A terapia experimental é administrada junto ao Keytruda, que atua estimulando a resposta do sistema imunológico contra as células tumorais.

ESTUDO ENVOLVEU MAIS DE MIL PACIENTES
O estudo de fase 3, denominado INTerpath-001, contou com 1.137 pacientes diagnosticados com melanoma nos estágios IIB a IV. Todos apresentavam alto risco de recorrência e já haviam passado por cirurgia para retirada completa do tumor.

Os participantes foram divididos aleatoriamente em dois grupos. Cerca de dois terços receberam a combinação da vacina personalizada com o Keytruda, enquanto o grupo restante recebeu apenas o medicamento de imunoterapia.

O tratamento foi realizado durante aproximadamente um ano. Os pacientes que receberam a terapia experimental poderiam receber até nove doses da vacina personalizada, administradas em intervalos de três semanas, associadas ao Keytruda, aplicado a cada seis semanas.

DOIS PRINCIPAIS OBJETIVOS FORAM ALCANÇADOS
Na análise preliminar programada, a combinação atingiu os dois principais objetivos estabelecidos para o estudo.

O primeiro foi a sobrevida livre de recorrência, indicador que mede o período em que o paciente permanece sem que o câncer volte após o tratamento.

O segundo foi a sobrevida livre de metástase à distância, que avalia o tempo até uma eventual disseminação da doença para outros órgãos.

De acordo com a Moderna e a MSD, os resultados apresentaram diferença estatisticamente significativa e relevância clínica quando comparados ao tratamento somente com Keytruda.

Os números detalhados referentes à redução de risco ainda não foram divulgados nesta etapa. As empresas informaram que os dados completos serão apresentados em um evento científico e posteriormente encaminhados às autoridades regulatórias.

RESULTADOS ANTERIORES JÁ HAVIAM MOSTRADO BENEFÍCIO
O resultado da fase 3 amplia evidências obtidas anteriormente com a mesma estratégia terapêutica.

Dados de acompanhamento de cinco anos divulgados em janeiro de 2026 indicaram que a combinação do tratamento personalizado com Keytruda havia reduzido em 49% o risco de recorrência ou morte em comparação com o uso isolado da imunoterapia.

O novo resultado, agora obtido em um estudo de fase 3, é considerado especialmente relevante porque os ensaios dessa etapa são realizados com um número maior de participantes e têm como objetivo confirmar a eficácia e a segurança de um tratamento antes de uma eventual aprovação pelas autoridades sanitárias.

SEGURANÇA CONTINUA SOB AVALIAÇÃO
Em relação à segurança, as empresas informaram que o estudo não identificou novos sinais de alerta.
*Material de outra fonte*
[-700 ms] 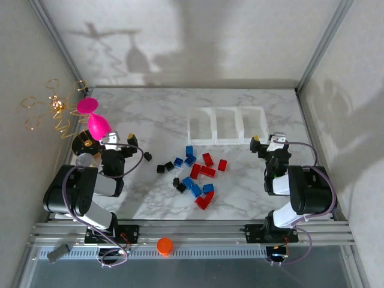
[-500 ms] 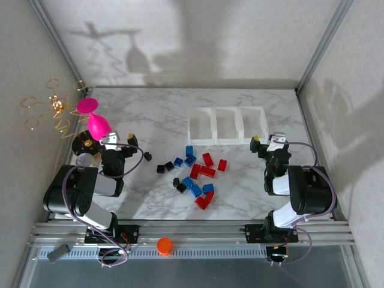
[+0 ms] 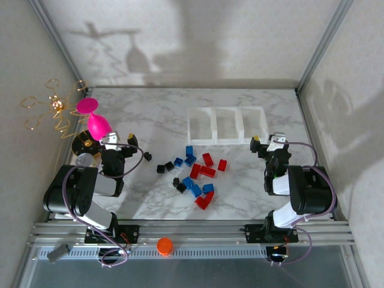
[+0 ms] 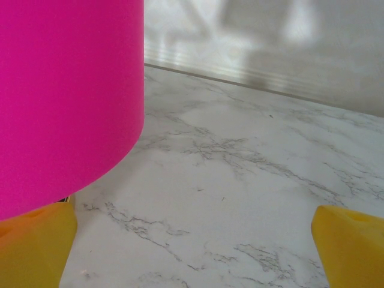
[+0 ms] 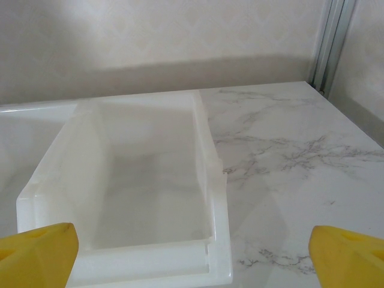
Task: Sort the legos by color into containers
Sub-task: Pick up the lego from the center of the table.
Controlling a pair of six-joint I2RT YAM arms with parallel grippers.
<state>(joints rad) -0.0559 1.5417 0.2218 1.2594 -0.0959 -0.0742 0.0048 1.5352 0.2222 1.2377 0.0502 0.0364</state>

Os efeitos adversos observados foram considerados compatíveis com o perfil já conhecido da combinação entre os tratamentos.

Apesar dos resultados positivos, o acompanhamento dos participantes continuará. Um dos próximos objetivos será avaliar a sobrevida global, indicador que mede o tempo de vida dos pacientes após o tratamento.

PRÓXIMA ETAPA É BUSCAR APROVAÇÃO
Com os resultados positivos do estudo de fase 3, Moderna e MSD devem avançar nas tratativas com as autoridades sanitárias para apresentar os dados e solicitar a aprovação da terapia.

Caso seja aprovada, a tecnologia poderá representar um novo caminho para o tratamento do melanoma de alto risco, ao combinar imunoterapia com uma abordagem personalizada baseada nas características genéticas de cada tumor.

O resultado também é considerado um marco para a tecnologia de mRNA aplicada à oncologia, já que, segundo as empresas, este é o primeiro estudo clínico de fase 3 de uma terapia oncológica personalizada baseada em RNA mensageiro a apresentar resultado positivo.